Beginning of Computer Art


During the 1960s, a few large American computer companies provided equipment to a number of experimental filmmakers. In 1966 IBM set up a research program and hired John Whitney, who made films like Permutations (1968). A few years earlier, Stan VanDerBeek had started to make Poem Fields (1964–70) using the Beflix language devised by Kenneth Knowlton, an engineer at Bell Telephone Laboratories. His experiments were among the first real films made using computer animation. They are abstract films conceived in the pure "underground" spirit.

But they cannot be said to mark the beginning of computer art. American Ben P. Laposky had actually made the first electronic abstracts in 1952; then, in 1960, Germans Kurd Alsleben and William A. Fetter made the first synthetic images on a computer.

At the NFB, starting in the 1960s, computers were used for experimental films. Bernard Longpré (Test 0558, 1965) and Pierre Hébert (Around Perception, 1968) were pioneers. In neither case, however, did the computer actually generate pictures. For Around Perception, Hébert used the computer to create random juxtapositions of shapes cut out of paper.

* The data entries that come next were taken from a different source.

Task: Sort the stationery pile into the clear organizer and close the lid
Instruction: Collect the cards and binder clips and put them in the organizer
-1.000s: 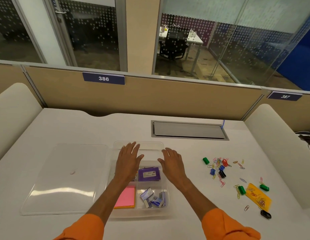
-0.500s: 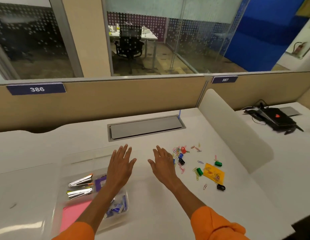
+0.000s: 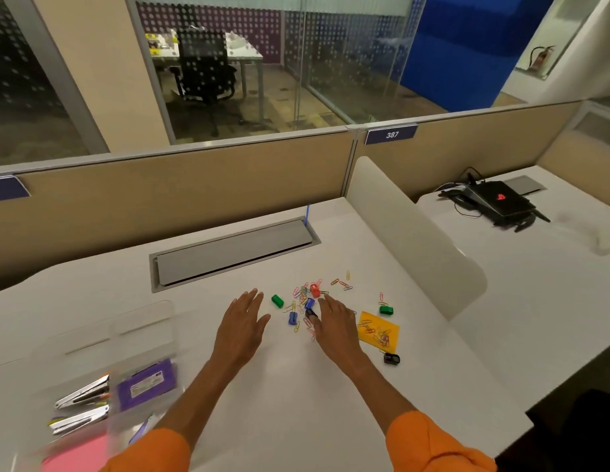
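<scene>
From the head camera, both hands reach forward over the white bench [image 3: 296, 420], palms down, fingers straight and slightly spread, holding nothing. The left hand [image 3: 244, 325] is just short of a green binder clip [image 3: 277, 300]. The right hand [image 3: 334, 327] has its fingertips at the edge of the scattered pile of coloured paper clips and small binder clips [image 3: 305, 298]; I cannot tell whether it touches them. A yellow sticky-note pad [image 3: 378, 330] strewn with clips lies just right of that hand. The clear plastic organizer [image 3: 140, 321] sits open at the lower left, blurred, holding two silver staplers [image 3: 82, 393], a purple box [image 3: 147, 383] and pink sticky notes [image 3: 75, 451].
</scene>
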Motion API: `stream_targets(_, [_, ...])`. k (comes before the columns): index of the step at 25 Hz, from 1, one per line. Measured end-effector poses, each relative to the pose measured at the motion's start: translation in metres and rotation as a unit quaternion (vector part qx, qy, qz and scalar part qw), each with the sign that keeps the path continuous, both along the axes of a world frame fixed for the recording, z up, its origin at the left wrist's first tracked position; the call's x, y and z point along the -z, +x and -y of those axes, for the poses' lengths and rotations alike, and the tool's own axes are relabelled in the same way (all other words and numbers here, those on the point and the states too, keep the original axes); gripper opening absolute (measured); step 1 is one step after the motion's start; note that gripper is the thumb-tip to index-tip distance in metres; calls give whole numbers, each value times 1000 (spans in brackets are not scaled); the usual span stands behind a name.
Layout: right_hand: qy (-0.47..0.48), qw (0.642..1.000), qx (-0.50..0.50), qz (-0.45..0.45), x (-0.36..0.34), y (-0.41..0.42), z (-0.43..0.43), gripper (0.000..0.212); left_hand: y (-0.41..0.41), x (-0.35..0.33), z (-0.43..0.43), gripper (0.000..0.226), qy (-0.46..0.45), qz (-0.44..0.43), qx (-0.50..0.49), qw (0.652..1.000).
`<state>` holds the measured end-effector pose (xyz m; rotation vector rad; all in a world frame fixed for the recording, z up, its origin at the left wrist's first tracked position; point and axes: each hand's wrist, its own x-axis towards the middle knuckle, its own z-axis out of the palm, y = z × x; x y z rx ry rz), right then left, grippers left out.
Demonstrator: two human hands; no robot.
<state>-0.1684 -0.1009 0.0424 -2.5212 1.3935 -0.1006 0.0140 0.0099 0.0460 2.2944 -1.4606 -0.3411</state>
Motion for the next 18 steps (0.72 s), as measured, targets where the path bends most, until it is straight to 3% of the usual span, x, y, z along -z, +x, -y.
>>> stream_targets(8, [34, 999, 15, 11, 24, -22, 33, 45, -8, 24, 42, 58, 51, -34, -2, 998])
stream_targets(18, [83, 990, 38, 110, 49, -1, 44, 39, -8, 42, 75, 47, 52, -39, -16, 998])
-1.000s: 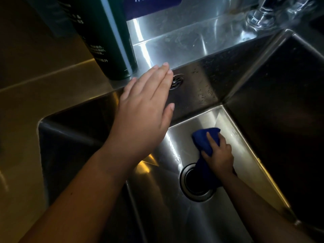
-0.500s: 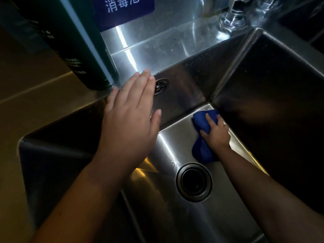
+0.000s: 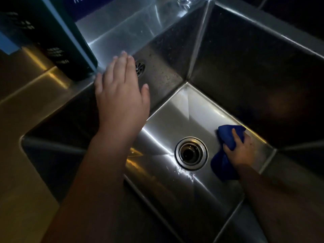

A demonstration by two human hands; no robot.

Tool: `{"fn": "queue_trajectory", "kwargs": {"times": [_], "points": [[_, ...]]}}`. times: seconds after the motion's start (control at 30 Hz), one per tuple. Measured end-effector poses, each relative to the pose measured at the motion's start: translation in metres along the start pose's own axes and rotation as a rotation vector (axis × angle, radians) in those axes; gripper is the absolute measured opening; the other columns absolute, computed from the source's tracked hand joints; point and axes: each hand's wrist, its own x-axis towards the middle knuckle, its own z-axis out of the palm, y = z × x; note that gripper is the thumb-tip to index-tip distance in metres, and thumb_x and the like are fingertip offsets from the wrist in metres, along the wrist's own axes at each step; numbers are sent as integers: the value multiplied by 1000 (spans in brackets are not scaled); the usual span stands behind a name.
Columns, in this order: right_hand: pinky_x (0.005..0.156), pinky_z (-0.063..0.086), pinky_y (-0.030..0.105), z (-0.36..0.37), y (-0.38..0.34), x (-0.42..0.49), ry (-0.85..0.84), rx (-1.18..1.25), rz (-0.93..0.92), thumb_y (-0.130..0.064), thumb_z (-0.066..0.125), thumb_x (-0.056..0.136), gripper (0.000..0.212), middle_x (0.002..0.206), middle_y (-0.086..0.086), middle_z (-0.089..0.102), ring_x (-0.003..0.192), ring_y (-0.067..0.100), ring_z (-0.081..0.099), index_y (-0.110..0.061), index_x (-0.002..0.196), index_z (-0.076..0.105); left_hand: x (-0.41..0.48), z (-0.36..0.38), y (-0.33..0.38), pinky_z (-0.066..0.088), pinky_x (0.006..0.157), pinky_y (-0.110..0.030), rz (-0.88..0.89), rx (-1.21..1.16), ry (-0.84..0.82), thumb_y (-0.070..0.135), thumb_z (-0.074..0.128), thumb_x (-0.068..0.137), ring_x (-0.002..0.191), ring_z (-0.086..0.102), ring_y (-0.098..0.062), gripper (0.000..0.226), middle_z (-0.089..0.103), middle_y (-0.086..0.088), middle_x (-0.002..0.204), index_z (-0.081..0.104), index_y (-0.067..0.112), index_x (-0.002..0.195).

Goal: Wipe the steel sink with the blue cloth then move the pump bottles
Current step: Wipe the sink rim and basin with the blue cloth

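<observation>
I look down into a deep steel sink (image 3: 177, 111) with a round drain (image 3: 191, 153) in its floor. My right hand (image 3: 239, 151) presses a crumpled blue cloth (image 3: 226, 151) onto the sink floor, right of the drain and against the right wall. My left hand (image 3: 121, 92) hovers flat over the sink's back-left rim, fingers apart, holding nothing. A tall dark green bottle (image 3: 57, 41) stands on the ledge just left of that hand; its top is cut off by the frame.
An overflow grille (image 3: 140, 67) sits in the back wall beside my left fingertips. A blue sign (image 3: 87, 6) hangs behind the ledge. The steel counter (image 3: 26, 109) runs along the left. A faucet base (image 3: 185, 2) shows at the top edge.
My right hand has dragged the blue cloth from the back corner of the sink floor toward the front along the right wall, past the drain. My left hand stays over the rim.
</observation>
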Motion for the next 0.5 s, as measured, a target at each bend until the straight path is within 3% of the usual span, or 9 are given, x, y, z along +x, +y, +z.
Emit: {"fn": "queue_trajectory", "kwargs": {"times": [0.27, 0.4, 0.5], "points": [[103, 33, 46, 37, -27, -136, -85, 84, 208, -35, 57, 87, 71, 156, 8, 8, 133, 38, 25, -35, 144, 15, 3, -4, 1, 1, 109, -42, -24, 7, -78, 26, 41, 95, 138, 7, -20, 58, 13, -8, 153, 18, 6, 144], [105, 30, 45, 36, -19, -140, -143, 117, 166, -36, 55, 88, 70, 155, 9, 9, 133, 36, 24, -35, 145, 13, 2, -4, 2, 2, 109, -41, -37, -13, -90, 26, 42, 95, 138, 8, -20, 58, 13, -8, 154, 18, 6, 144], [107, 27, 46, 36, -12, -142, -75, 166, 253, -32, 55, 88, 70, 156, 10, 9, 132, 39, 23, -33, 145, 14, 4, -6, 2, 3, 109, -42, -45, -31, -83, 25, 43, 95, 138, 9, -21, 58, 15, -9, 153, 19, 6, 144]]}}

It was not until 1971 and Metadata, by Peter Foldès, that computer graphics arrived. Foldès, a Hungarian filmmaker who had worked in France, Great Britain and the United States, went on to make Hunger (1974), a film denouncing overconsumption, in which the filmmaker continued the technical research he had begun with Metadata.

In 1981 Pierre Moretti made Graphic Variations on Telidon as a test to illustrate the graphic possibilities of Telidon, a videotext system supported by the Canadian government. In the 1980s, on the initiative of producer Robert Forget, the NFB produced animated segments for Transition (Colin Low, 1987, in stereo) and Emergency (Colin Low and Tony Ianzelo, 1988). For Emergency, Doris Kochanek's animation was transferred to Imax film, a first.

At the same time, Forget produced If Only ... (Marc Aubry, 1988), in which computer animation techniques were applied at some stages of the traditional animation process. Once the animator had done the key drawings on paper, they were digitized and the in-betweens were computer generated. Similarly, inking and painting were also done by computer. Aubry's film showed how the computer could increase the number of layers of images without running up against the density limitations and handling problems inherent in cel animation. In the years following the film, in fact, the entire animation industry gradually shifted to computer processes for these stages. Among the large number of films illustrating this technological shift are Overdose (Claude Cloutier, 1994), The Boy Who Saw the Iceberg (Paul Driessen, 2000), Flux (Chris Hinton, 2002), Noël Noël (Nicolas Lemay, 2003) and Stormy Night (Michèle Lemieux, 2003).

In 1989 Marc Aubry and Michel Hébert made Anniversary, for which they used 3-D computer graphics. Along with Mirrors of Time (Jean-Jacques Leduc, 1990), this was the NFB's foray into the field. Other films followed, such as La Salla (Richard Condie, 1996), Cuckoo, Mr. Edgar! (Pierre M. Trudeau, 1999) and Showa Shinzan (Alison Reiko Loader, 2002). Chris Landreth's Ryan, a documentary on animator Ryan Larkin, completed in 2004, is the acme of composite imagery.

In the 1990s, the computer became one more tool in the hands of filmmakers using traditional techniques. By the end of the decade, most animators were using computers one way or another to make their films. The role of computers became more general and diverse. For example, for La plante humaine (1996), Pierre Hébert digitized his direct-on-film etched images and did the painting by computer. John Weldon, for The Hungry Squid (2002), developed "recyclomation," an ingenious way of working with puppets, photographs and simple software applications. For L’Éternel et le brocanteur (2002), Michel Murray combined live action, photographs and digitized images to create an amazing science-fiction world. Some animators, like Nicolas Brault (Antagonia, 2002), also draw directly on a graphic tablet.

The constant desire of NFB artists to experiment and innovate technically can be seen in the use, for instance, of Imax's SANDDE (Stereoscopic Animation Drawing Device) system, which makes it fairly simple to draw animated films in relief. Munro Ferguson (Falling in Love Again, 2003; June, 2003) and Paul Morstad (Moon Man, 2004) have successfully used this system, developed by Roman Kroitor.